Repeat the data exactly as given below, dropping every picture.
■ ■ ■ ■
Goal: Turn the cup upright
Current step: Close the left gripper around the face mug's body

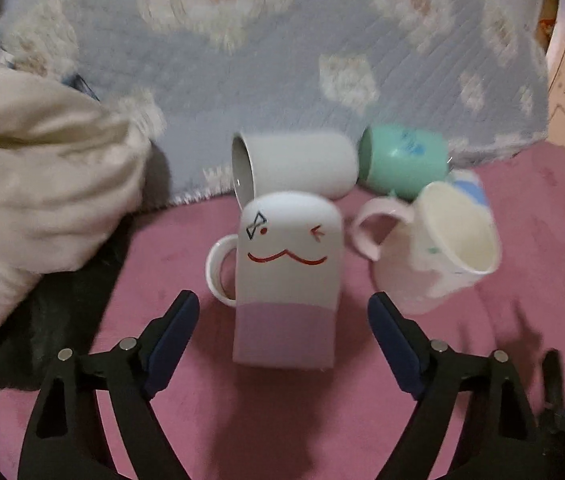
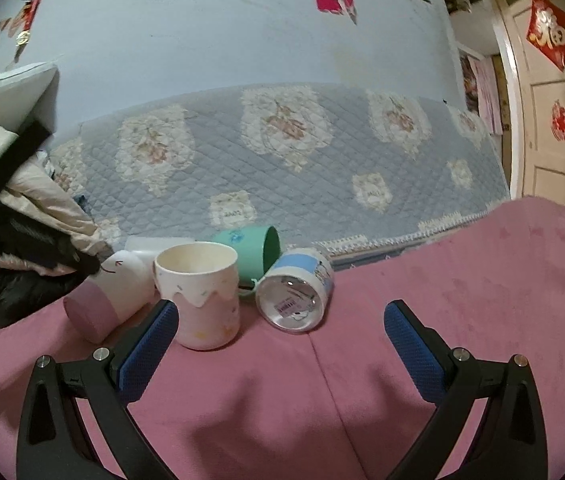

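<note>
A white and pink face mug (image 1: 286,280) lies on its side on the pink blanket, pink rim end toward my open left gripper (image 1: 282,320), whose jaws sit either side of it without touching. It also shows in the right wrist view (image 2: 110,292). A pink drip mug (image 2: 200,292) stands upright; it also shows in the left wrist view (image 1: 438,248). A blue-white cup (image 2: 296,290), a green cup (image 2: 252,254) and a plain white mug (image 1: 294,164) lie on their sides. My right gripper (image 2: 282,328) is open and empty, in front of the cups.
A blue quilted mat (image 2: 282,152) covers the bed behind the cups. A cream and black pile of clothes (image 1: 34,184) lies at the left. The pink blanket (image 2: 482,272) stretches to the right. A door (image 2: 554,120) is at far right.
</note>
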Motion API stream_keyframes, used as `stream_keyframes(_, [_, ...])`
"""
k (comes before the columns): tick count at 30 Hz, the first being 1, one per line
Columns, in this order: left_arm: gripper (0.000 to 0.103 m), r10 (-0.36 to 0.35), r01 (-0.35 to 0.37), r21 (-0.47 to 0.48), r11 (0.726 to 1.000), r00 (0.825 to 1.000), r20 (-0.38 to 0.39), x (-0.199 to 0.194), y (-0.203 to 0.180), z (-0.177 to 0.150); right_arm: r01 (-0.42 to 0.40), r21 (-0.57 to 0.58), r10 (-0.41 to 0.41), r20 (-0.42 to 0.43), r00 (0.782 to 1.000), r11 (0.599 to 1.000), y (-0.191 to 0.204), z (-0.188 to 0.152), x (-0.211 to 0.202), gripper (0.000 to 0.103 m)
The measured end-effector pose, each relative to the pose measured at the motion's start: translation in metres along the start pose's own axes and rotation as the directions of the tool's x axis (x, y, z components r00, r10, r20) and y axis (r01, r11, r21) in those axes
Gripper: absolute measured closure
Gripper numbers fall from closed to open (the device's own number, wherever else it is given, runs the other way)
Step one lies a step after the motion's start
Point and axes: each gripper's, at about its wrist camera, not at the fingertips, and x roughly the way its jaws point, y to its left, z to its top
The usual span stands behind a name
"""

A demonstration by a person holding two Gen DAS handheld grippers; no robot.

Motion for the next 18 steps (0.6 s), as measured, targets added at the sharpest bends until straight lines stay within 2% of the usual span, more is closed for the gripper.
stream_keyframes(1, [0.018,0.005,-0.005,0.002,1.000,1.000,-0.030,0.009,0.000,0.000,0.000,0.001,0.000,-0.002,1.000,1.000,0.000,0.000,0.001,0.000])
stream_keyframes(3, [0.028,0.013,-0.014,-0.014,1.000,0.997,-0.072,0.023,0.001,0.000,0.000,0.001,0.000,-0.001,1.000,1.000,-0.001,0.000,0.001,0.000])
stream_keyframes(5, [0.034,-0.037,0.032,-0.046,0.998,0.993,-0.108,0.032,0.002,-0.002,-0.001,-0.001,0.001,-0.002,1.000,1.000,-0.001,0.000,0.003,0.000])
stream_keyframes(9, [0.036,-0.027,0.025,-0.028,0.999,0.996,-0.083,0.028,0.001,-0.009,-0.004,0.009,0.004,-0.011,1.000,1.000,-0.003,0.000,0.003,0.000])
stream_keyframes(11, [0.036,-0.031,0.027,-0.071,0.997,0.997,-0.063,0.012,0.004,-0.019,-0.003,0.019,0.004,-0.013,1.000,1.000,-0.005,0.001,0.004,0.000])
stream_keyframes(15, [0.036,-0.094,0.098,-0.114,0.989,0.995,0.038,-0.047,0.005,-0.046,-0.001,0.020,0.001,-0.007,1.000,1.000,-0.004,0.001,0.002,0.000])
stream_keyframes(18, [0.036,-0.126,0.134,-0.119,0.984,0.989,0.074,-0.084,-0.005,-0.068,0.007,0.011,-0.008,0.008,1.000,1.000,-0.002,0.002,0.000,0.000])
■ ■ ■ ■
## ANSWER SPACE
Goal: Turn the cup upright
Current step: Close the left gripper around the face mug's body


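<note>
A white and pink face mug (image 1: 286,280) lies on its side on the pink blanket, pink rim end toward my open left gripper (image 1: 282,320), whose jaws sit either side of it without touching. It also shows in the right wrist view (image 2: 110,292). A pink drip mug (image 2: 200,292) stands upright; it also shows in the left wrist view (image 1: 438,248). A blue-white cup (image 2: 296,290), a green cup (image 2: 252,254) and a plain white mug (image 1: 294,164) lie on their sides. My right gripper (image 2: 282,328) is open and empty, in front of the cups.
A blue quilted mat (image 2: 282,152) covers the bed behind the cups. A cream and black pile of clothes (image 1: 34,184) lies at the left. The pink blanket (image 2: 482,272) stretches to the right. A door (image 2: 554,120) is at far right.
</note>
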Motion API stream_keyframes, used as `stream_keyframes(_, [_, ...])`
"""
k (comes before the columns): tick count at 30 Hz, the first being 1, one per line
Columns, in this order: left_arm: gripper (0.000 to 0.103 m), r10 (-0.36 to 0.35), r01 (-0.35 to 0.37), r21 (-0.47 to 0.48), r11 (0.726 to 1.000), r00 (0.825 to 1.000), r20 (-0.38 to 0.39), x (-0.199 to 0.194), y (-0.203 to 0.180), z (-0.177 to 0.150); right_arm: r01 (-0.42 to 0.40), r21 (-0.57 to 0.58), r10 (-0.41 to 0.41), r20 (-0.42 to 0.43), r00 (0.782 to 1.000), r11 (0.599 to 1.000), y (-0.191 to 0.204), z (-0.188 to 0.152), x (-0.211 to 0.202), gripper (0.000 to 0.103 m)
The measured end-effector pose, each relative to the pose measured at the motion's start: translation in metres along the start pose's own axes and rotation as the directions of the tool's x axis (x, y, z components r00, r10, r20) and y axis (r01, r11, r21) in those axes
Gripper: absolute measured closure
Gripper numbers fall from closed to open (the device's own number, wherever else it is given, runs the other way)
Step one lies a step after the motion's start
Point and axes: each gripper's, at about its wrist camera, not at the fingertips, and x roughly the way its jaws point, y to its left, z to its top
The usual span stands behind a name
"""

A demonstration by a person holding two Gen DAS handheld grippers; no robot.

Motion for the next 18 steps (0.6 s), as measured, targets added at the sharpest bends until straight lines stay within 2% of the usual span, more is closed for the gripper.
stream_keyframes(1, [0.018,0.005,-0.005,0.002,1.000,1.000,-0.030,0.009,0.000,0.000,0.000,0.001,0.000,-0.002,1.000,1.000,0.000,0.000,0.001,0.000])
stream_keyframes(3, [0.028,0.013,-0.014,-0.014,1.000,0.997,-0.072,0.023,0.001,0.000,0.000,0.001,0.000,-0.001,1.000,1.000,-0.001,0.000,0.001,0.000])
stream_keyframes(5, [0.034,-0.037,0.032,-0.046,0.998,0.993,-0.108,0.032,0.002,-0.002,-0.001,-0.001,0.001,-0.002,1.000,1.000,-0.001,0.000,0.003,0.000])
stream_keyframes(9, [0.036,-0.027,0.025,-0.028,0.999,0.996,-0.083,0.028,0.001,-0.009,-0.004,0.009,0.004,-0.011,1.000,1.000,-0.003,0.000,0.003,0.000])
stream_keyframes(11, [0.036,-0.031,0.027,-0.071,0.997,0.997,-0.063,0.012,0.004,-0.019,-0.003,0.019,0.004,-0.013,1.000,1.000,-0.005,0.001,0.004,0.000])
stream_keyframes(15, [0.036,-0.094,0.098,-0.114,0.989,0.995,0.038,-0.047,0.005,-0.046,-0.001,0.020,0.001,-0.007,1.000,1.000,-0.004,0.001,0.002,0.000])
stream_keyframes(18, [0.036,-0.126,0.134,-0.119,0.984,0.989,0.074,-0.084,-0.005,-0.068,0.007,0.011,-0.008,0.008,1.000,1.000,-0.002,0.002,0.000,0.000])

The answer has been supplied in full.